**Task details:**
Go through the data and count the lines holding the string "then". Write only the number.

[Supplied material]

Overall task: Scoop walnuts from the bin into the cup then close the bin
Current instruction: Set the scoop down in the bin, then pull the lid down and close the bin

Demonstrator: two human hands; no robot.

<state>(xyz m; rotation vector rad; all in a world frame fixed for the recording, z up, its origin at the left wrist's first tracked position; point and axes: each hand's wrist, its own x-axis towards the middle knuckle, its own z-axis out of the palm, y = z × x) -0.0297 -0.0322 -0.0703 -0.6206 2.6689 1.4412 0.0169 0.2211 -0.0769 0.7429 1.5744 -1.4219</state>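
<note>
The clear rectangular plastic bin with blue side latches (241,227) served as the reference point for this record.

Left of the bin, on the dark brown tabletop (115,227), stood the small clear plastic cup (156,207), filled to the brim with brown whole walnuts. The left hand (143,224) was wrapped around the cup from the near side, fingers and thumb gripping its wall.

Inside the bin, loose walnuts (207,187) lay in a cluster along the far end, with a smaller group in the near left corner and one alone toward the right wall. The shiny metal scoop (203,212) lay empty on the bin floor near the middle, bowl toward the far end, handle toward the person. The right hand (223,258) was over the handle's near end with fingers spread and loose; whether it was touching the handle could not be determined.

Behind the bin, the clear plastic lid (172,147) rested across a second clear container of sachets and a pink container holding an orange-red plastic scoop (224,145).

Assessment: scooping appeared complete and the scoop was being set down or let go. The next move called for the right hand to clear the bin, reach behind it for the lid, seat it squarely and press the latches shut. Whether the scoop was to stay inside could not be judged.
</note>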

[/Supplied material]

**Your solution:**
2